Hotspot Shield VPN's TLS-based Hydra Catapult protocol, US jurisdiction and large percentage of virtual servers might strip away our trust in its ability to provide more privacy protections than its competitors. Those are all key components to its ability to achieve the blazing speeds it delivered during its most recent speed tests.

It effortlessly delivers smooth-streaming media and can dance between server connections without missing a beat, no matter how many interruptions you throw at it. A 26% speed loss puts it in second place, falling behind Surfshark (which lost just 16.9% of its speed the last time I tested it) and knocking Express down to third place with a 51.8% speed loss at the last measurement. Speed losses on UK connections were under 8%. When it comes to gaming, torrenting, browsing and streaming, these speed-dependent services won't be slowed down for Hotspot Shield users.

We're not excited about Hotspot's privacy and security. Since the services use a closed-source proprietary Catapult Hydra protocol, instead of the more transparent open-source OpenVPN protocol, we'd like to see Hotspot give the public more third-party audits, which is a necessary step to bring Hotspot up to speed with routinely audited VPNs like TunnelBear. As recently as April 2021, review site VPNMentor discovered a DNS leak in Hotspot Shield's plug-in for Google Chrome. Hotspot acknowledged the issue at the time and aimed to improve the product.

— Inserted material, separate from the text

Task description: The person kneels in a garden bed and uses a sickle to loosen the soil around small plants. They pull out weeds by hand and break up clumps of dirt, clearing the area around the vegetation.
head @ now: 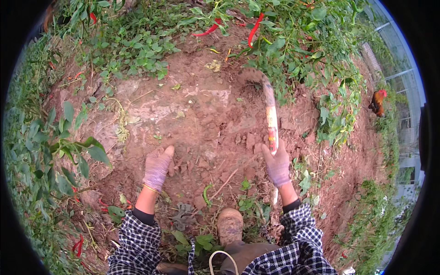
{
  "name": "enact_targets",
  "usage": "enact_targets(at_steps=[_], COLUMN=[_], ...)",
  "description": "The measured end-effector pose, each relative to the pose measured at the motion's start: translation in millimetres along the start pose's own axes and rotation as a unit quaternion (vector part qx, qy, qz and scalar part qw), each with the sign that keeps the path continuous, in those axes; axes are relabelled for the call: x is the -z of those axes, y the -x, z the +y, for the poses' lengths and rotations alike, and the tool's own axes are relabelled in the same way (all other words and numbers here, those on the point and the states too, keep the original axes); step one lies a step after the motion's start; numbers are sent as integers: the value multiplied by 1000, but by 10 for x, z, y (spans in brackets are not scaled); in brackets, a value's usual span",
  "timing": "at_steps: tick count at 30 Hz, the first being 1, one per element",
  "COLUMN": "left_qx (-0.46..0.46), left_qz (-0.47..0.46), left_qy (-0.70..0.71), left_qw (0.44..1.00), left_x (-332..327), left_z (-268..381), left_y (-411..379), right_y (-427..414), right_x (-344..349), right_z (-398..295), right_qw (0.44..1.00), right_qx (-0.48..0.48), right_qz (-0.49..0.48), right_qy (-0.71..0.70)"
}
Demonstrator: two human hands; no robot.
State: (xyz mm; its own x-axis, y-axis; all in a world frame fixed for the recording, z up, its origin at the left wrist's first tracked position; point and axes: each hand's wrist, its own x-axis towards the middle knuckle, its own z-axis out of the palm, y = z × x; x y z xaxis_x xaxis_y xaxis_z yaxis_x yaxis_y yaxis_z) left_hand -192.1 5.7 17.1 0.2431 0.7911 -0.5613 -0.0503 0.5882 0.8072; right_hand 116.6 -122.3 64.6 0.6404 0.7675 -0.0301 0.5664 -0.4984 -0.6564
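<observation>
My right hand (277, 163), in a thin, soiled glove, is wrapped around the pale handle (271, 118) of a long curved tool. Its handle has red and yellow bands near my grip. The tool's dark curved end (253, 75) rests at the loose soil beside the pepper plants; whether it is a hoe or a sickle I cannot tell. My left hand (159, 165), gloved too, hovers over the reddish ground at the left with its fingers curled inward and the thumb pointing up. No object shows in it, but the palm side is hidden.
Chilli pepper plants with red fruit (255, 30) stand ahead, and leafy plants (68, 151) crowd the left. Low weeds (144, 48) grow ahead left. A muddy boot (230, 225) is below, near a green chilli (206, 195). A rooster (377, 102) stands far right by a fence.
</observation>
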Motion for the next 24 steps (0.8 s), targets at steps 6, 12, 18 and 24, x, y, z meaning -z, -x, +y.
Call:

We're also not thrilled about the amount of user data Hotspot collects and its privacy policy. With its premium product, it gathers and retains much more information about users than most other VPNs. If you're using the free version of its product, it shares that information -- along with even more finite data, including your MAC address and specific phone identifier -- with advertising companies.

Its interface is user-friendly and its speeds are thrilling, but spending time with Hotspot is going to leave your wallet a little lighter than you might prefer. Its current price is higher than its nearest competitors, its speeds slightly slower and its privacy more questionable. If you're looking for a VPN purely on the grounds of speed, we still recommend passing on Hotspot until it improves.

Read our Hotspot Shield VPN review.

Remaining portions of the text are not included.